Cody Willoughby | AIM Media Midwest

Park naturalist “Sequoia Steve” Pope teaches pollinator-oriented songs to fourth graders during an installment of “Habitat Heroes: Hug the Pollinators” on Tuesday at Concord Elementary.

TROY — As Miami County residents enter spring, a passion for pollinator protection is being cultivated at Concord Elementary, thanks to the Miami County Park District’s new program, “Habitat Heroes: Hug the Pollinators.”

Concord holds the distinction of being Miami County’s first elementary to join the program.

According to Cinda Hanbuch-Pinkerton, director of education for the Miami County Park District, the goal of the program is to educate students on the impact that pollinators have on everyday human life.

“Our goal with every program is to help connect kids and their families to the outdoors, and how their actions can protect the wildlife and its resources,” Hanbuch-Pinkerton said. “This program has a major focus on raising awareness that many of the little creatures, like bees and beetles, which people often don’t think twice about are the reason we can eat.

“We hope to encourage a mindset of having healthy environments around our homes and schools, where toxic herbicides aren’t used in order to keep pollinators safe. Right now across the nation, these creatures are in trouble. Their habitats are disappearing, and it directly affects our food sources.”

Throughout the school year, students grades K-5 have engaged in pollinator education through interactive visits form park naturalists, classroom academic activities, literary and creative arts lessons, and visits to library and park site “storybook trails.”
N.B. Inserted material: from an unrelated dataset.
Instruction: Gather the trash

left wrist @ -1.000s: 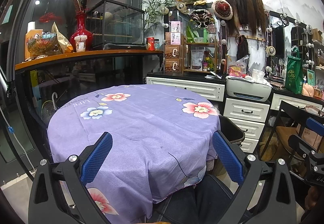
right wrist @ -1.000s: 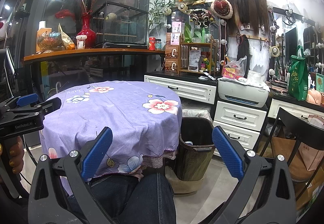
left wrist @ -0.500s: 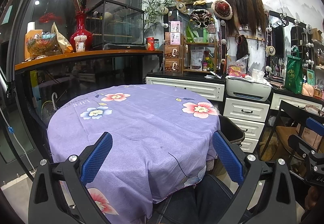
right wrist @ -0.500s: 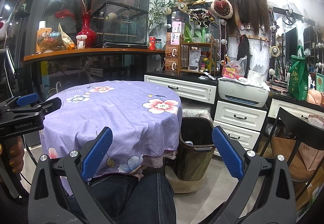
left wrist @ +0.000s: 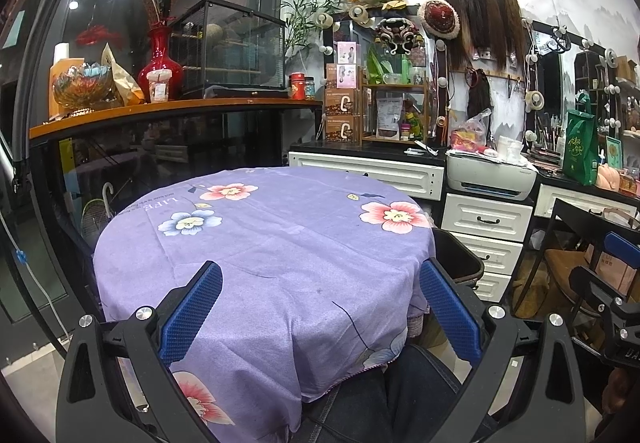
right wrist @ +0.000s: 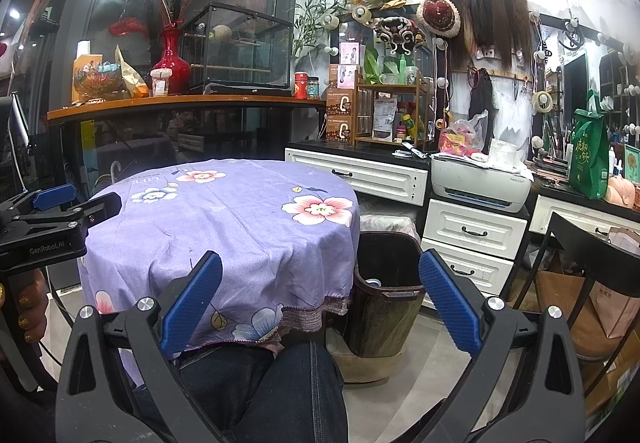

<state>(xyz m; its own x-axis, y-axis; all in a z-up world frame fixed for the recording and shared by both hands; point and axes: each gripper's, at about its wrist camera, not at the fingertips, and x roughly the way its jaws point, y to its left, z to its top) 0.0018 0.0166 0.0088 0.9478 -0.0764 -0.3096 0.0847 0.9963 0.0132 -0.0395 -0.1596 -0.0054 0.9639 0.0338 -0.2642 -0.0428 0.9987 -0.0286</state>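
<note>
Currently I am holding the left gripper point(left wrist: 320, 303) with its jaws spread wide apart, gripping nothing; its blue pads point(left wrist: 191, 317) are framing the near part of the round table point(left wrist: 132, 267). The purple floral tablecloth point(left wrist: 280, 243) is covering the whole tabletop and is hanging over the edge onto my denim-clad leg point(left wrist: 416, 391) below.

I am holding the right gripper point(right wrist: 320, 303) likewise, jaws fully apart and gripping nothing. It is pointing past the table's right edge toward the dark trash bin point(right wrist: 384, 307), which is standing on the floor just beside the table, under the cloth's overhang. A small pale item is lying inside the bin; I cannot tell what it is. I am seeing no loose trash on the cloth in either view.

In the right wrist view, the left gripper is showing at the left edge, and my left hand point(right wrist: 30, 307) is gripping its handle below.

Behind the bin, white drawers point(right wrist: 472, 239) are standing against the wall, and a white printer point(right wrist: 480, 183) is sitting on top of them. A black chair point(right wrist: 592, 255) is standing to the right. A red vase point(right wrist: 171, 59) is standing on the wooden shelf at the back left.
</note>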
In November, Concord students took a field trip to Stillwater Prairie Reserve, where they engaged in such activities as using nets to catch pollinators and experienced a live beehive.

Following the experience at Stillwater, Concord students each planted an Ohio-native plant in a new pollinator garden located in the rear of Concord’s property. Students also painted a picket fence surrounding the garden, as well as stepping stones that traverse the garden.
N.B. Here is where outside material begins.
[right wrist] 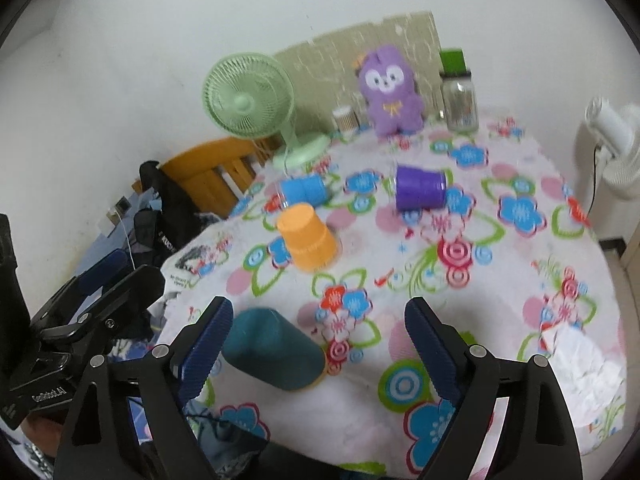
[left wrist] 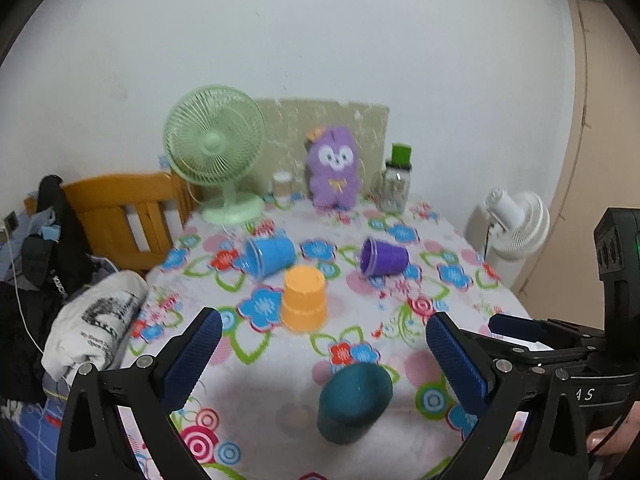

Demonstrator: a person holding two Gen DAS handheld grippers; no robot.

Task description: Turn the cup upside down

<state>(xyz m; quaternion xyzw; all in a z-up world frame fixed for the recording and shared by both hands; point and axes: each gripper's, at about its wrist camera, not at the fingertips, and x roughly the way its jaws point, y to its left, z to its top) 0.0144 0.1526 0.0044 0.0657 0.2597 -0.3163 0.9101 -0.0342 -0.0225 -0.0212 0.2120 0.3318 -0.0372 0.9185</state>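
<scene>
Both of my wrist views show soft, even indoor light with no hard glare. The white wall (left wrist: 320, 40) reads bright but slightly grey. Shadows are faint; a weak one sits under the teal cup (left wrist: 354, 402). Motion blur smears the flowered tablecloth (right wrist: 480, 240), the orange cup (right wrist: 308, 238) and the purple toy (right wrist: 390, 90). My own claw fingers (left wrist: 192, 360) look sharper. Fisheye distortion bends the table edges, and black vignette fills the corners.
</scene>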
“We’ve got a garden club now here at the school, where the kids during recess will go out and weed, and water, and take care of the plants,” Hanbuch-Pinkerton said. “We’re also going to be doing some seeding in the spring, where kids get to go out there and spread some seeds.”

The program will culminate at the Hug the Earth Festival this spring, with a performing arts experience featuring the Banana Slug String Band on Thursday, May 9. Concord students will also perform in a “family night show,” to be held at Treasure Island Municipal Park the same evening.
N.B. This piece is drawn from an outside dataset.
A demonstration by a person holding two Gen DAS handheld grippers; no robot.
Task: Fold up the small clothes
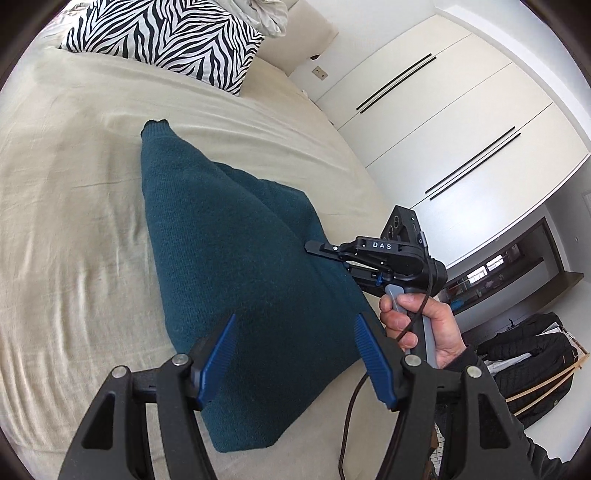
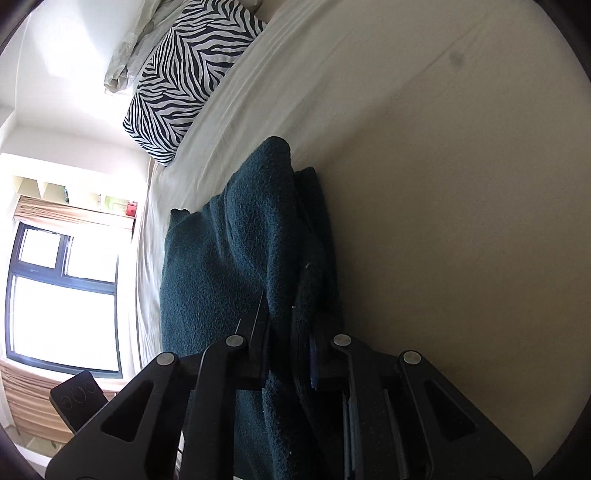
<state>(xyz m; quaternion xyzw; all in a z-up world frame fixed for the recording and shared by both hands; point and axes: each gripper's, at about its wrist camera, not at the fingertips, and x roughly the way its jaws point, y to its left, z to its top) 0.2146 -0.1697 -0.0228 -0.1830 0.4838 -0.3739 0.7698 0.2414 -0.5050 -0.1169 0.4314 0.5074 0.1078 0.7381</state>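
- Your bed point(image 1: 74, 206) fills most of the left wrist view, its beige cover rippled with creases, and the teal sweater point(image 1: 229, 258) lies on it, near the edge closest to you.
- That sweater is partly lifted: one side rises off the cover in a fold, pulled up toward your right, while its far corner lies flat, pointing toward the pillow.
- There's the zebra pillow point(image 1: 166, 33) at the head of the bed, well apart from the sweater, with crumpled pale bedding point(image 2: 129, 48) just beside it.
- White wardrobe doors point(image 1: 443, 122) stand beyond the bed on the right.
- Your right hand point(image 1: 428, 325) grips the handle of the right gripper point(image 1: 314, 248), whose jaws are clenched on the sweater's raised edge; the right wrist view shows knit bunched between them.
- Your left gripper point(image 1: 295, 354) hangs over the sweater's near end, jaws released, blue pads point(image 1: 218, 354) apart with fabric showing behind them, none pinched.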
“Each grade is learning a different song about what it’s like to be a habitat hero,” Hanbuch-Pinkerton said. “They’re going to be making a costume that goes with that song, and the entire school will be there to perform their part of the show.”

The Miami County Park District intends to carry the “Habitat Heroes” program into a new Miami County elementary school each year, and it was announced that next year’s school would be Troy’s Kyle Elementary.

“We only have enough resources each year to host one building as our pollinator school,” Hanbuch-Pinkerton said. “We had some Kyle teachers who were talking to teachers here at Concord that thought the program sounded outstanding. We hope to move throughout all of Miami County to raise awareness on what every family can do to protect our pollinators, our food sources, and our health.”

The Habitat Heroes project is funded in part by an Ohio Environmental Education Fund grant of nearly $50,000 from the Ohio EPA, as well as a grant of $25,000 from the Neils A. & Ruth Lundgard Foundation.